Charles Bean, the deputy governor of the Bank of England, has told English savers to stop complaining about low interest rates and start spending more money in order to boost the economy.
The interest earned on savings deposits is below the rate of inflation in England right now, where inflation has been well above the central bank’s target this year. Interest rates on savings accounts average about 0.23%. The situation in England stands in stark contrast to the U.S. where inflation has been falling and recently came in at 0.0%.
Mr. Bean has told savers that they should ‘not expect’ to survive off of their interest payments alone.
Mr Bean said he “fully sympathised”. But he continued: “Savers shouldn’t necessarily expect to be able to live just off their income in times when interest rates are low. It may make sense for them to eat into their capital a bit.”
He added: “Very often older households have actually benefited from the fact that they’ve seen capital gains on their houses.”

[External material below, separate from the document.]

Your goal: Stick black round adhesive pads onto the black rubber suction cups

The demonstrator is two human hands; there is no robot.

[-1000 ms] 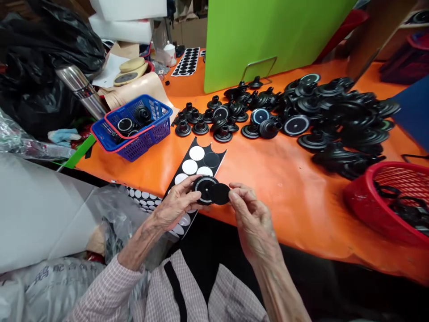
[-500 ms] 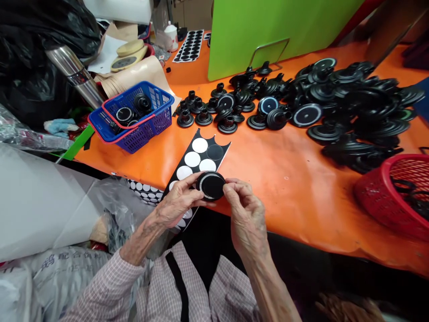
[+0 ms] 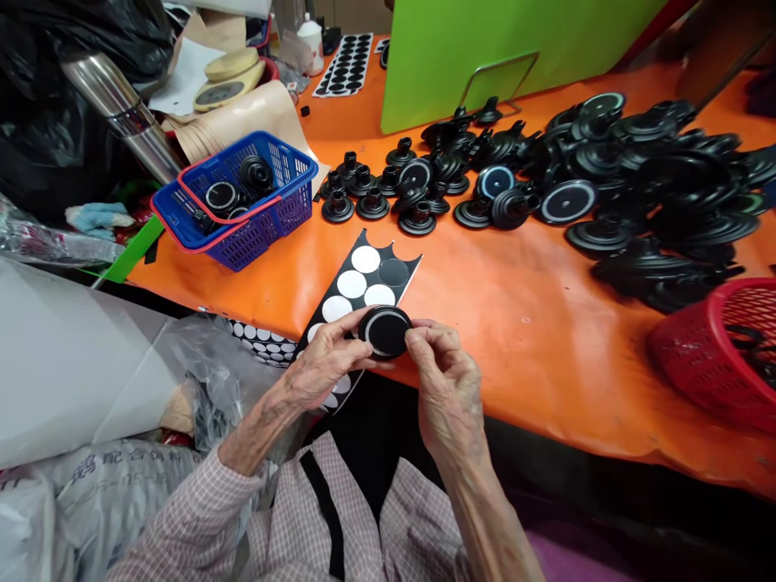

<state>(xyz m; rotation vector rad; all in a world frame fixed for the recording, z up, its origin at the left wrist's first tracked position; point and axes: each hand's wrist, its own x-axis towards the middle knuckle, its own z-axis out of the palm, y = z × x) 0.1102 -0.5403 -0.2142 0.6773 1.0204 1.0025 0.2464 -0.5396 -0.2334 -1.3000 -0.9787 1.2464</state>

Mr Bean said that encouraging Britons to spend was one reason why the Bank had cut interest rates. They have been held at 0.5 per cent for 18 months, hitting rates offered on savings accounts.
The strategy had led to Mervyn King, the governor, receiving many letters of complaint.
But it was designed to return the economy to a reasonable level of activity as quickly as possible, he said. “The faster we can achieve that, the sooner interest rates will get back to more normal levels.”
Had the Bank not acted, “unemployment would have been higher, wage growth would have been lower,” Mr Bean added.
So the message is spend now, and they’ll have a reason to raise interest rates in the future.